One question for you. And bearing in mind our species wonderful capacity for holding grudges and difficulty in accepting change. Who started it and when? And what players are responsible, both presently and historically?
That's a good idea if you can identify who started it all. Which sources can be trusted and which can't? I know the British media can't be trusted to tell the truth. It didn't take them long to start blaming Putin for MH17, this dispite there being more evidence of it being the Ukranian Army. We've now got sanctions over the Crimea takeover dispite there being no British or US interests at risk; and the media report to us it's necessary, but i don't believe them. I also think HAMAS are nothing more than glorified terrorists, they began as terrorists back in the early 90s and they just happen to have cleaned their act up a bit since.
What he said.
CL you have strong, closed views.
Israel / Gaza / Palestine is extremely complex with many factions and states involved over years, including good old Blighty :-) Like other such muddles, say Northern Ireland, the original causes, even if identifiable, are only part of an understanding. Those involved have to find a solution which suits current and future needs so far as possible instead of holding up historical claims as justification for current actions. A solution agreed by those involved is the most lasting solution: history shows violence or impositions from outside don't tend to last.
The best deconstruction on this I've seen recently was Adan Hills' on The Last Leg ... worth YouTubing
I like the extremes they have consistency. As to historic rights and wrongs, yes there were some on both sides but whatever happened in the past is not the fault of most of those living today. What you don't do is punish people for the sins of their parents, particularly when you didn't suffer any injustice yourself. If you don't like the way things are get your facts right and change minds with the right ideas. The Palestinians don't do that they just blame the Jews without judging themselves.
But Lissa Juicy your opponents could be saying exactly the same thing, that they are intolerant of your intolerance towards them or others with whom they agree. They may also claim it is a non-contradictory meta-value!

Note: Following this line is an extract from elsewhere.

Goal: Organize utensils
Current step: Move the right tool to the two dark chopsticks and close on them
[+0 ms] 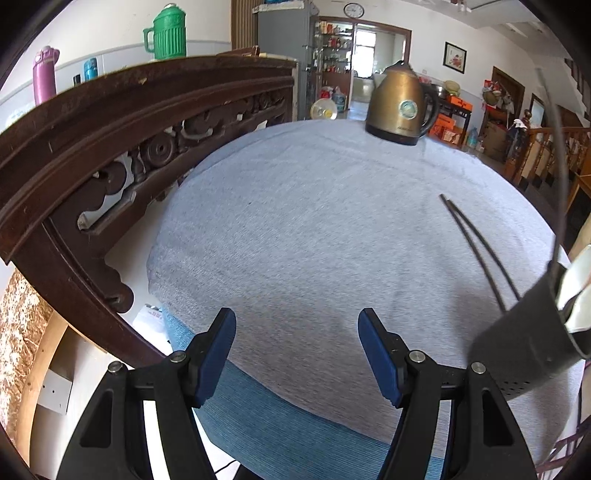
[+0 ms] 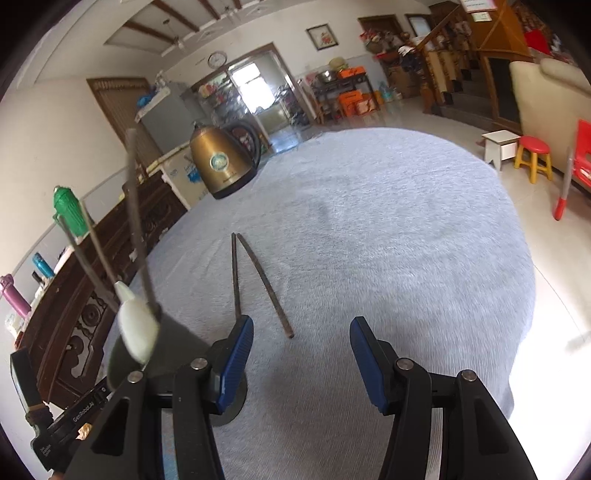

Really if you uphold tolerance as a virtue - which I don't in one context - then you should also be tolerant of those who disagree with you. Where intolerance is always wrong is when individuals or groups start physical force against others who forced no one but disagreed. This is another point I don't agree with you on. Economic power and political power are not the same thing in a free country. The former can only use the power of persuasion, not force.
That's because Putin was to blame. He - via his president henchman - invaded Georgia after stirring up trouble for those same people in Ossetia, then he annexed Crimea and finally he stirs up trouble in Ukraine. As for the passenger jet shot down, take it from the rebels own word which he spread on Twitter triumphantly before realising the military plane - wasn't a military plane.
When trying to ascertain who started something, I look at the nature of the people involved and try to find differences in ideology. From that I get a feeling about a situation before looking at other evidence.